Implementation of Statistical Tests

All statistical tests and multiple testing correction functions were implemented in Perl. For Fisher’s exact test, the Text::NSP::Measures::2D::Fisher::twotailed module was used (available from http://search.cpan.org), where the 2 × 2 contingency table was constructed using the following values: (row1) genes found in input list ‘A’ and in gene set ‘G’, genes found in gene set ‘G’ but not in input list ‘A’, (row2) genes found in input list ‘A’ but not in gene set ‘G’ and genes not found in input list ‘A’ and not in gene set ‘G’.

The core of the Wilcoxon rank sum test implemented in Perl was adopted from http://www.fon.hum.uva.nl/rob/SignedRank/. In this script, a normal approximation with a continuity correction or an exact test is used, depending on the number of permutations (‘k’ out of ‘n’) and estimation of the p-value. AnGeLi displays a warning for small gene lists (below 10 genes), for permutations ≥2500 or for p ≥ 0.25. Genes with no values are ignored throughout.
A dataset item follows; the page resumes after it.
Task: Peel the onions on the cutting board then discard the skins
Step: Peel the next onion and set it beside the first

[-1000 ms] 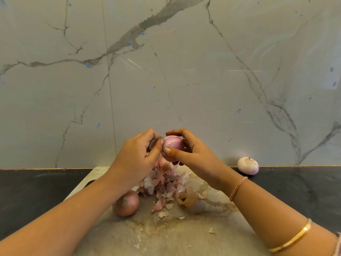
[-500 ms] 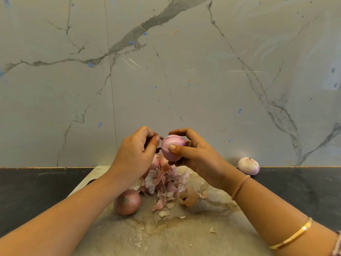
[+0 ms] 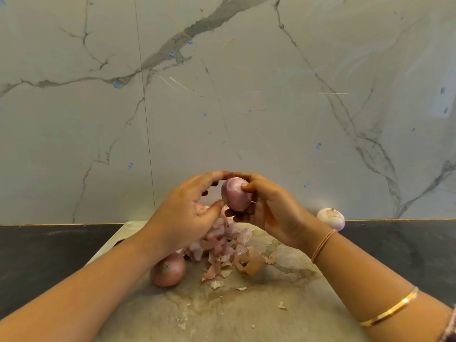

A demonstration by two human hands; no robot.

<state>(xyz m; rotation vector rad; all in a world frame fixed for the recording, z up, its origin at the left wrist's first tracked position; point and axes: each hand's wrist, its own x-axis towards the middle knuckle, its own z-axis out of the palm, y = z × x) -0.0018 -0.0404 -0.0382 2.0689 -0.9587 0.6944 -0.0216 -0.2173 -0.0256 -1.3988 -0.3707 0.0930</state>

The pairwise permutation test repeatedly draws a random set of genes from a pool of genes not found in the query list, while the number of permutations is set by the user and the size of the random set is equal to the size of the query list. However, the pool of genes has to be at least twice as large as the query list, otherwise AnGeLi will display a warning that the query list is too large and p-values cannot be computed. The running time of the permutation test is quadratic, therefore pairwise analysis is excluded by default and, if selected, permutations are set to 1000. The p-value is equal to the number of times the random set has a greater sum of interactions compared to the real set divided by the total number of permutations and multiplied by 2 (i.e., pairwise). For example, in the best-case scenario, where the sum of random interactions equals 0 or 1 following 1000 permutations, the p-value will be equal to (1/1000)^∗2 = 0.002. This relatively high p-value is unlikely to be significant following correction for multiple testing (7554 tests: 7505 binary, 49 metric, and 4 pairwise features), and a higher number of permutations at the expense of analysis time should be set.

Conclusion

AnGeLi offers a unique and flexible statistical framework for the analysis of gene lists derived from S. pombe, using a rich catalog of annotated features, published information and gene sets that span multiple and diverse biological aspects. The analyses can be tailored to the query gene lists and enhanced by the addition of user-defined gene sets. With respect to published gene sets, the current content of AnGeLi’s database is somewhat arbitrary and far from complete. We encourage a community-wide effort to further increase the usefulness of AnGeLi by contributing additional published gene lists via its data submission feature. Such community submissions will enhance the visibility and citations of the papers reporting the submitted lists, and will help to unleash the full power of genomic data sets.

Author Contributions

DB, FS, and JB conceived the study. FS developed the prototype of AnGeLi and wrote the core Perl modules. DB extended its functionality, improved Perl-cgi scripts, and wrote all the R scripts needed for creation and update of AnGeLi’s database. DB also integrated multiple annotation resources, curated the majority of data features, and configured the web server. MO wrote the recursive R function needed for traversing the ontology graphs. SK and SD improved the user interface. GS helped fine-tuning AnGeLi’s performance. VW helped in designing the tool and improving its functionality. VP wrote the scripts for retrieval of pairwise data type and amino acid composition. DB and JB wrote the manuscript.

Funding

This work was supported by a Wellcome Trust Senior Investigator Award (grant # 095598/Z/11/Z).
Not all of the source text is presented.